Pull out of the data below the stretch of lines bounded by the one containing "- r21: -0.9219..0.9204" and the one containing "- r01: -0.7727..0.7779", both bounds included, unchanged.

+ + +

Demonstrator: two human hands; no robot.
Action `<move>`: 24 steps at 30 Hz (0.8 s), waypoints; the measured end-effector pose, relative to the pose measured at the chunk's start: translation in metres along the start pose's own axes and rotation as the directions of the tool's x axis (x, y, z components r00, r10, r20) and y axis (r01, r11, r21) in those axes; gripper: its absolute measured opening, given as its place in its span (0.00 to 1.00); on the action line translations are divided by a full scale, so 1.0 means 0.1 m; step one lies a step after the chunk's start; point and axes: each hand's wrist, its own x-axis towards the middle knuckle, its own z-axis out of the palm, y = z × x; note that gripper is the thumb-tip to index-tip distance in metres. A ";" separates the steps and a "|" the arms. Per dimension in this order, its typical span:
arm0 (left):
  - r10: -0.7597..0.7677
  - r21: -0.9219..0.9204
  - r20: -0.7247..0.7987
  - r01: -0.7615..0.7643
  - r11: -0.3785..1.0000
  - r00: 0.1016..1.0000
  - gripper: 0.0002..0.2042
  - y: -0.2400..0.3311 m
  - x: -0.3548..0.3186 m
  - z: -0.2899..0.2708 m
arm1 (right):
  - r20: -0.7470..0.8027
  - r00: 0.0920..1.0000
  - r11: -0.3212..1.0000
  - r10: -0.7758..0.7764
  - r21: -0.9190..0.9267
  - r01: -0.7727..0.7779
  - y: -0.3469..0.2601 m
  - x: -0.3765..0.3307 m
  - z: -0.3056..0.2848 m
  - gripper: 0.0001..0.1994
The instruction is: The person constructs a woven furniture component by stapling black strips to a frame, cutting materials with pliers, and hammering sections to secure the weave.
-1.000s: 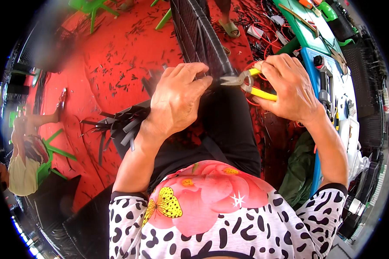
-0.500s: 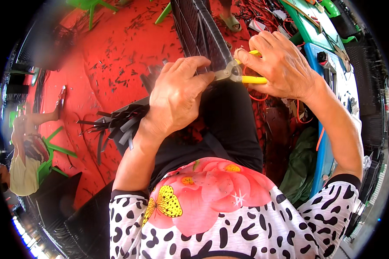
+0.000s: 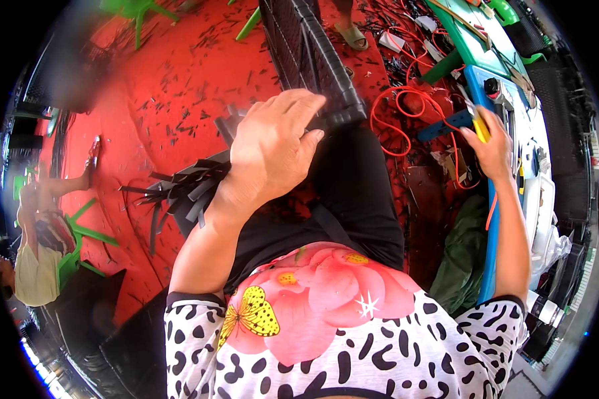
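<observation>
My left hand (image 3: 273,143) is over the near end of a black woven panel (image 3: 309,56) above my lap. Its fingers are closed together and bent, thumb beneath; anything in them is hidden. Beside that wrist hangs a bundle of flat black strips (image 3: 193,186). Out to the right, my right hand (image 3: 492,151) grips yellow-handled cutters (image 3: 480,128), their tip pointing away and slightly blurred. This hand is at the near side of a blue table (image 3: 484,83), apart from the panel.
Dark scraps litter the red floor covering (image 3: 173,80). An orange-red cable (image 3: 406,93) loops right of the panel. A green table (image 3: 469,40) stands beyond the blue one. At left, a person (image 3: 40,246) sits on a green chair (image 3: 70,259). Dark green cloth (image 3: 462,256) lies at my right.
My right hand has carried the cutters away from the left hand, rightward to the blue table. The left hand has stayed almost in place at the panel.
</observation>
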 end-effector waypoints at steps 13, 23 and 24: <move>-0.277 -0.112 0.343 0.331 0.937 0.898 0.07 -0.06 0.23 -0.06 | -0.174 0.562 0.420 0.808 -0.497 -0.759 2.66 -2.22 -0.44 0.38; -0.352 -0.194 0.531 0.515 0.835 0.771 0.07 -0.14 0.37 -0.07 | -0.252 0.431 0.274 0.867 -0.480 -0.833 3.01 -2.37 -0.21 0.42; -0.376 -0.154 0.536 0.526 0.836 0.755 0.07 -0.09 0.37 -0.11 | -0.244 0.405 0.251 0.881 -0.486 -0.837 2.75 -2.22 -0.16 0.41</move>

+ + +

OUTPUT FOR THIS EXERCISE -
  - r21: -0.9219..0.9204
  - r20: -0.7247..0.7987
  - r01: -0.7615..0.7643
  - r11: -0.3785..1.0000
  - r00: 0.1016..1.0000
  - gripper: 0.0002..0.2042
  - y: -0.2400..0.3311 m
  - x: -0.3548..0.3186 m
  - z: -0.2899..0.2708 m
arm1 (right):
  - r20: -0.7470..0.8027
  - r00: 0.0920..1.0000
  - r11: -0.3212..1.0000
  - r10: -0.7758..0.7764
  - r21: -0.9190..0.9267
  - r01: -0.7727..0.7779

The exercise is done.